### Your task
Keep each entry exactly as written when you repeat it, and skip the images.

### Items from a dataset
^^^^

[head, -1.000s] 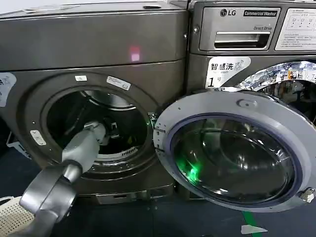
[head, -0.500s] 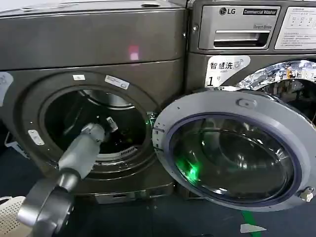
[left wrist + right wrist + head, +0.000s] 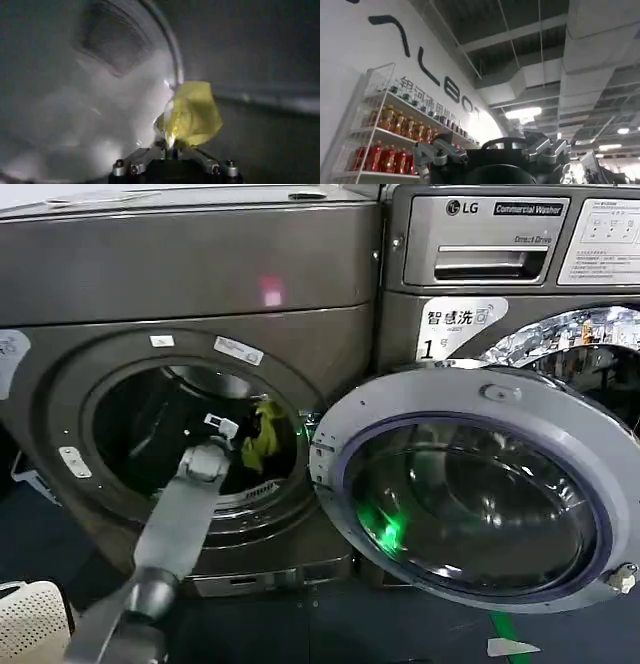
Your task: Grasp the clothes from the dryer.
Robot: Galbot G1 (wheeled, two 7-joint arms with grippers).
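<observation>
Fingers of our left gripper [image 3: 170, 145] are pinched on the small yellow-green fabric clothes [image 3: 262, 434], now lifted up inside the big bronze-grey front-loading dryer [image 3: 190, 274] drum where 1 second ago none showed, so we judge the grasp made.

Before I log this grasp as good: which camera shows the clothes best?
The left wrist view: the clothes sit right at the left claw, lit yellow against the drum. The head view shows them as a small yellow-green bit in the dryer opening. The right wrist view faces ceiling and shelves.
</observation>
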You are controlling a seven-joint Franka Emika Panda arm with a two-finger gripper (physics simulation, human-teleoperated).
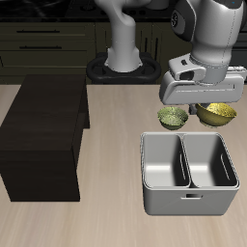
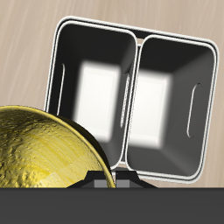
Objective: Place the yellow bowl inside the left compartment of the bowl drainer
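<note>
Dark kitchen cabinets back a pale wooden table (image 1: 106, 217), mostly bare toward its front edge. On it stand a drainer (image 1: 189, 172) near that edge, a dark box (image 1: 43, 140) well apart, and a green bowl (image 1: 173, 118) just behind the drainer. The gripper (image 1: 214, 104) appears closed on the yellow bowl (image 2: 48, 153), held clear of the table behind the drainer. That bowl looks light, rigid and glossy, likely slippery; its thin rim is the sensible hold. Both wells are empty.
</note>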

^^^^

### Result
[head, -1.000s] 
[head, -0.500s] 
[left wrist + right wrist + head, +0.000s] 
Your task: Grasp the clothes from the dryer.
Robot: Galbot G1 (wheeled, two 7-joint arms with grippers).
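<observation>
Fingers of our left gripper [image 3: 170, 145] are pinched on the small yellow-green fabric clothes [image 3: 262, 434], now lifted up inside the big bronze-grey front-loading dryer [image 3: 190, 274] drum where 1 second ago none showed, so we judge the grasp made.

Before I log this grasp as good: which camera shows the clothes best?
The left wrist view: the clothes sit right at the left claw, lit yellow against the drum. The head view shows them as a small yellow-green bit in the dryer opening. The right wrist view faces ceiling and shelves.
</observation>
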You are controlling a seven-joint Franka Emika Panda arm with a two-finger gripper (physics simulation, human-teleoperated).
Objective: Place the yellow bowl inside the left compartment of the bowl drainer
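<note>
Dark kitchen cabinets back a pale wooden table (image 1: 106, 217), mostly bare toward its front edge. On it stand a drainer (image 1: 189, 172) near that edge, a dark box (image 1: 43, 140) well apart, and a green bowl (image 1: 173, 118) just behind the drainer. The gripper (image 1: 214, 104) appears closed on the yellow bowl (image 2: 48, 153), held clear of the table behind the drainer. That bowl looks light, rigid and glossy, likely slippery; its thin rim is the sensible hold. Both wells are empty.
</note>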

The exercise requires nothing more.